In accordance with one narrative, the brother, who had previously been slain, purportedly returned in the form of a soul to exact revenge upon his murderer. This tale swiftly gained popularity, sparking widespread conversations surrounding the demise of these siblings. Concurrently, another narrative emerged, recounting the perpetual journey of the very same pair of souls. According to this story, both individuals, having tragically lost their lives in a dispute over a bungalow, now wander aimlessly as restless spirits, plagued by unhappiness.

The D'Mello House gained notoriety due to a widely circulated narrative claiming that the spirits of the deceased brother and his family continue to inhabit its premises. The house is also believed to be afflicted by a curse, preventing any subsequent family from reaching a peaceful resolution regarding the distribution of the estate. Additionally, numerous individuals have claimed to have heard eerie shrieking noises emanating from the house during nighttime, which are frequently attributed to the presence of the deceased brother's spirit.

==Analysis==
Maria de Lourdes Bravo da Costa Rodrigues, of The Navhind Times, encountered an article on fearandyou.in that discussed the D'Mello House. In her own article, she expressed her familiarity with the D'Mello family and raised questions about the validity of the information presented on fearandyou.in, emphasizing the need for substantiation of the writer's imaginative claims.

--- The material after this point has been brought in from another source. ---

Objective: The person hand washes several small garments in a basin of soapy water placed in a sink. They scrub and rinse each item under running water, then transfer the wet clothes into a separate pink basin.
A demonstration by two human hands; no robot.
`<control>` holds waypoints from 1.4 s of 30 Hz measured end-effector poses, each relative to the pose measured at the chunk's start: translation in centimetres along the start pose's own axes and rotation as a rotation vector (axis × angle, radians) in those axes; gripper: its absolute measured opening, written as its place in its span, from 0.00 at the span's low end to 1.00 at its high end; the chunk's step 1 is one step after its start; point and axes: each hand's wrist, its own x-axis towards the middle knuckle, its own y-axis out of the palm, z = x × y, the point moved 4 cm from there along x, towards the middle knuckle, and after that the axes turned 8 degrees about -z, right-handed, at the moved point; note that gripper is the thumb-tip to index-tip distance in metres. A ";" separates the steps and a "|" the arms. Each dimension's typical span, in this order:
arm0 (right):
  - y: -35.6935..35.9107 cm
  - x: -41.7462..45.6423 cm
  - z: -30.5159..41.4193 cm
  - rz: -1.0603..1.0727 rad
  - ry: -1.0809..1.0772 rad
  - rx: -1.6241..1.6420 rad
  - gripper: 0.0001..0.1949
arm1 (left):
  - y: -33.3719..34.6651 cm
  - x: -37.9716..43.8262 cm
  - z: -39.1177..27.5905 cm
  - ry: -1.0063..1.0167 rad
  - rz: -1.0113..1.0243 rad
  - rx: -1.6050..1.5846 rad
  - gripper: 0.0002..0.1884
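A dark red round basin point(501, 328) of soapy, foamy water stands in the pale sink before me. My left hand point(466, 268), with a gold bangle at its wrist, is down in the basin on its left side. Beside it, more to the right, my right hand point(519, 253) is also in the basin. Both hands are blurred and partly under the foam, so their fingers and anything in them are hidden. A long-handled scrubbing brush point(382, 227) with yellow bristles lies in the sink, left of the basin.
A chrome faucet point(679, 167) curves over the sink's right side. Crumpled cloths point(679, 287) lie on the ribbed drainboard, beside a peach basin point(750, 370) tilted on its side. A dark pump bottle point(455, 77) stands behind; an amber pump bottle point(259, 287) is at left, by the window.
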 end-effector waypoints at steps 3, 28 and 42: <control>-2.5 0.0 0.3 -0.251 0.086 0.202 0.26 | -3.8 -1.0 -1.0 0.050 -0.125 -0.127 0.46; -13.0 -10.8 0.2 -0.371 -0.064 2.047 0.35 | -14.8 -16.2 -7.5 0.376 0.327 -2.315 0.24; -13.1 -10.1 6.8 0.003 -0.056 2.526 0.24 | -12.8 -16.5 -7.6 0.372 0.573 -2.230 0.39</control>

In the context of the village of Raia, da Costa Rodrigues made an assumption regarding the whereabouts of Santimol and concluded that there is no corresponding house in the specified ward, based on her consultation with her sister-in-law, who resided in the same village. It is worth noting that there existed a neglected house belonging to the De Melo family in Raia, which was abandoned several years ago when the owners relocated to Panaji.

The fearandyou.in website raised questions about whether it pertains to the same house. The house, which was previously well-maintained during the time of the mother's presence, fell into a state of abandonment after she died. In fact, the house served as a venue for the son's wedding reception in the 1970s. However, with no occupants, the house became a target for trespassers and criminals who would break in through doors and windows. It is speculated that these individuals spread rumors and create noises in order to deter others from entering the house, allowing them to use it undisturbed.

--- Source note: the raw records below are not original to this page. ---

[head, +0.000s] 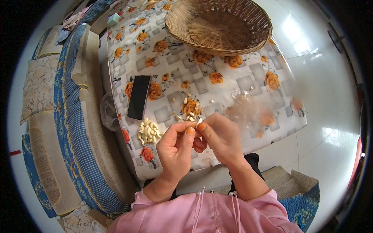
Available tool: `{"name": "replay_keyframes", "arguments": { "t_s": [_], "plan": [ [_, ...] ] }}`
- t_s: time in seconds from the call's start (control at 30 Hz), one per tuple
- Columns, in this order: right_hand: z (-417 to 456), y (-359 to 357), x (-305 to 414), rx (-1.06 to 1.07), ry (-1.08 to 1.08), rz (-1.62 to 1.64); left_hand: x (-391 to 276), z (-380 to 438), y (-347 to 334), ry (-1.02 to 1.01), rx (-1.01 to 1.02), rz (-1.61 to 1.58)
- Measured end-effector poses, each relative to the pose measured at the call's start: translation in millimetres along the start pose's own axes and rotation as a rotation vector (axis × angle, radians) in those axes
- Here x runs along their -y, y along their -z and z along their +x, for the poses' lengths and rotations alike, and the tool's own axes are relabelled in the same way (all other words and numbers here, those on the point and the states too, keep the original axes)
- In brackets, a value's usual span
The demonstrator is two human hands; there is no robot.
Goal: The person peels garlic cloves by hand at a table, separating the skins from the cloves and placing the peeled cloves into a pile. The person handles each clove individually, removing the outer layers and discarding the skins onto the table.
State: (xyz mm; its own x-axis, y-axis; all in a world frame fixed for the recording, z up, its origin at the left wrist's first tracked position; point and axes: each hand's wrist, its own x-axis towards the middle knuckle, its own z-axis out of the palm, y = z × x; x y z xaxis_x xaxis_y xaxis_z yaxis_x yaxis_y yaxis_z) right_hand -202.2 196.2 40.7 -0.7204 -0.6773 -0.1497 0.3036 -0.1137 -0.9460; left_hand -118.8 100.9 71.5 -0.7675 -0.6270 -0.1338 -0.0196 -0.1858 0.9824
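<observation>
A pale garlic clove (199,121) shows between the fingertips of both hands, over the near part of the table. My left hand (175,147) holds it from the left, with thumb and forefinger bent in. Thumb and fingers of my right hand (222,139) pinch it from the other side; that hand is partly blurred. Most of the clove is hidden by fingers. Just beyond lie several loose garlic cloves (191,116) with bits of skin. A pile of peeled cloves (149,131) sits left of my left hand. Papery garlic skins (247,107) form a blurry heap beyond my right hand.
A black smartphone (139,97) lies beyond the peeled pile. At the far side of the flowered tablecloth (174,74) stands a wicker basket (218,26). A small pale-green box (113,19) is at the far left corner. A sofa (84,139) runs along the left.
</observation>
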Motion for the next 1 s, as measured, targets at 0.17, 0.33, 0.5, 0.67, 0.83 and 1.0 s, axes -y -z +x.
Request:
{"name": "replay_keyframes", "arguments": {
  "t_s": [0.17, 0.33, 0.5, 0.67, 0.83, 1.0],
  "plan": [
    [0, 2, -2, 0.027, 0.250, -0.275, 9, 10, 14, 0.137, 0.057, -0.087],
    [-1, 6, 4, 0.164, 0.068, -0.069, 6, 12, 13, 0.258, 0.143, -0.214],
    [6, 5, 3, 0.065, -0.059, 0.197, -2, 11, 15, 0.226, 0.093, -0.312],
    [0, -8, 1, 0.075, 0.054, 0.150, 0, 5, 5, 0.055, 0.071, -0.061],
    [-5, -8, -8, -0.069, 0.149, -0.041, 5, 4, 5, 0.125, 0.123, -0.174],
    [-6, -12, -4, -0.152, 0.098, 0.022, 1, 0, -1, 0.158, 0.120, -0.222]
  ]
}}
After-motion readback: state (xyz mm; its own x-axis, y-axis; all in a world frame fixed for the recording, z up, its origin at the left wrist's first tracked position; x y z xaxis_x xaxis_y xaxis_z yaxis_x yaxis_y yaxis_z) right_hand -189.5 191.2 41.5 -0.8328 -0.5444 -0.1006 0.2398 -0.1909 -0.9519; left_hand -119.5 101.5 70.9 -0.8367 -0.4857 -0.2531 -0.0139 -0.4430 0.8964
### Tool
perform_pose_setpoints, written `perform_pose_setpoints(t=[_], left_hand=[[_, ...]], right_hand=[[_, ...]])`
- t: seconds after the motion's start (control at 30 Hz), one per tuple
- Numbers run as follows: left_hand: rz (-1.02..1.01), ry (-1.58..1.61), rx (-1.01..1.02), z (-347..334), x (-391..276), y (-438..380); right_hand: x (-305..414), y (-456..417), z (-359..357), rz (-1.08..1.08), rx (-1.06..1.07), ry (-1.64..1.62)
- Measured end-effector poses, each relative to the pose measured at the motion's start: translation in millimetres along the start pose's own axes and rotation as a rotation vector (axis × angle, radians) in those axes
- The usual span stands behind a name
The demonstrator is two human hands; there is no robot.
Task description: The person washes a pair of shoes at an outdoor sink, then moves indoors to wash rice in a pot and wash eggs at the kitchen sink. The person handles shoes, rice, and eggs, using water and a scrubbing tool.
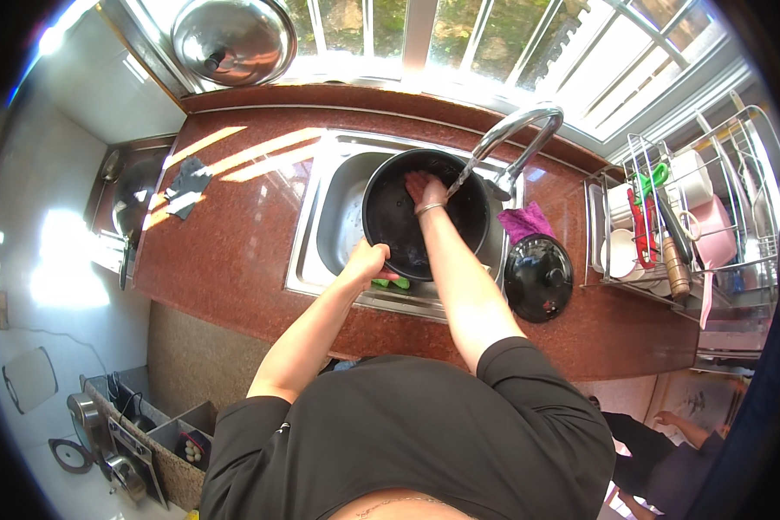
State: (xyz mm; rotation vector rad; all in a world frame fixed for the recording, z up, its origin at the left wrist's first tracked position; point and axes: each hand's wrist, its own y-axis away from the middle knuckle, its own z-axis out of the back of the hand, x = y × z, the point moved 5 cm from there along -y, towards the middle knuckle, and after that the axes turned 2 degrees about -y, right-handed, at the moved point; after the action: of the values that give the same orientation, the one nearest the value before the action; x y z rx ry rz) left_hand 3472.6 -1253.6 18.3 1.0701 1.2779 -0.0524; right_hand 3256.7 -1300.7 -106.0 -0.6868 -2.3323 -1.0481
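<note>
A large black pot [396,221] is tilted over the steel sink [338,195]. My left hand [368,260] grips its near left rim, thumb over the edge. Inside the pot, my right hand [427,190] lies with fingers spread against the inner surface; it wears a bracelet at the wrist. Water runs from the curved chrome faucet [513,123] beside my right hand into the pot. Something green [400,283] shows beneath the pot near my left hand. A black lid with a knob [538,278] rests right of the sink, touching a purple cloth [526,222].
A wire dish rack [650,276] with cups and utensils stands at the right. A dark cloth [188,186] lies on the red counter [247,240]. A wok [136,195] is at the left, a metal lid [234,42] by the window. Another person [663,455] is at lower right.
</note>
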Motion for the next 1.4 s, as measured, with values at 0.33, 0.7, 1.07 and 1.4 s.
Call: perform_pose_setpoints(t=[0.33,0.7,1.07,1.4], left_hand=[[-0.022,0.011,0.008,27.9,-11.1,-4.5],[-0.009,0.047,-0.037,17.8,-8.8,-13.6],[-0.148,-0.099,-0.168,41.0,9.4,-18.0],[-0.17,-0.278,-0.397,34.4,-21.9,3.3]], right_hand=[[-31.6,132.8,-42.2,0.163,0.84,2.88],[63.2,58.8,-56.7,0.533,0.054,2.148],[57.5,121.0,-127.3,1.163,0.906,2.007],[-54.5,146.8,-33.6,0.235,1.051,1.273]])
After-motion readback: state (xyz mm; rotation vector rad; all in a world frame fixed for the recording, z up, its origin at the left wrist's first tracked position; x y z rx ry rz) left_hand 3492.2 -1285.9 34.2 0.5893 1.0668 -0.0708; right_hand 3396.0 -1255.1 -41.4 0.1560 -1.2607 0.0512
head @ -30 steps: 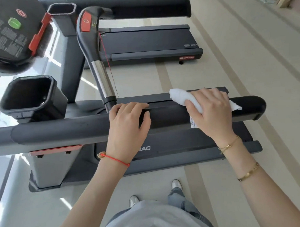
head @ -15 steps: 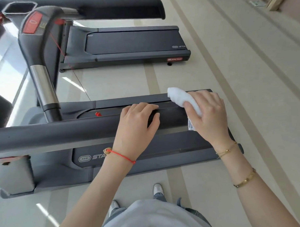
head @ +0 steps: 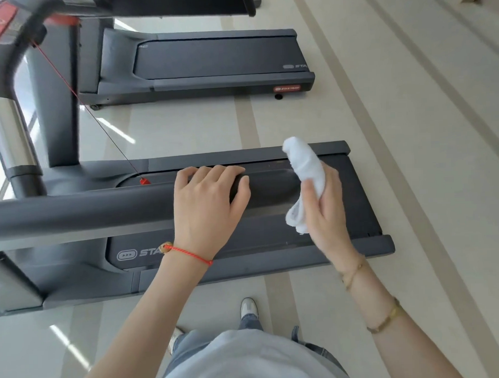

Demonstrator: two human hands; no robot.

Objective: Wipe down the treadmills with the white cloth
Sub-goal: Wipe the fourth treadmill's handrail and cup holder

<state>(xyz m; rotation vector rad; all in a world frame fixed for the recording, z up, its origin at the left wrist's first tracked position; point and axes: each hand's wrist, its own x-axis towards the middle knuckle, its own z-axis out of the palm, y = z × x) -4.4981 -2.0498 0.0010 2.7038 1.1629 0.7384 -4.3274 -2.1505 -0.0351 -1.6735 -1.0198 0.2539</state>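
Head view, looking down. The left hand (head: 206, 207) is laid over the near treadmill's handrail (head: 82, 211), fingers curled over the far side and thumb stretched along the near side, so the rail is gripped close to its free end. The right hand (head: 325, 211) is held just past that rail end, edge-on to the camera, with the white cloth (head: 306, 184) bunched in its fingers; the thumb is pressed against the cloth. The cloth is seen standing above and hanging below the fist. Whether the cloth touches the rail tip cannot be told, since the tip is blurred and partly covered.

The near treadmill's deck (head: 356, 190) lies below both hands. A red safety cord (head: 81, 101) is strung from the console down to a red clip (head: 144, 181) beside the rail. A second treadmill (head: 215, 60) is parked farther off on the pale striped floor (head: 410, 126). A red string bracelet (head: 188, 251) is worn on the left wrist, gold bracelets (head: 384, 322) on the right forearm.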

In accordance with Vijaya Karnataka, the house is primarily associated with horror stories, and there is no documented evidence of negative energy within the premises, except for individuals who hold such beliefs. Additionally, it is not uncommon for people to hear accounts of a brother's murder and the mysterious death of another individual in relation to this property. There have been instances where broken liquor bottles have been discovered within the house, leading to speculation that individuals who gather there to consume alcohol may be responsible for peculiar noises and the resulting sense of fear. However, these claims remain uncertain. The prevalence of ghostly rumors surrounding the house has dissuaded its owners from returning, and potential buyers have been reluctant to acquire the property.

==In popular culture==
- In January 2021, the D'Mello House was described on episode 33 of the SYWK Podcast: Everything About Paranormal.
- In August 2022, the D'Mello house was featured on the episode "Dmello House Goa Haunted Story In Hindi: What Happened There" of the Thrilling Weekends podcast.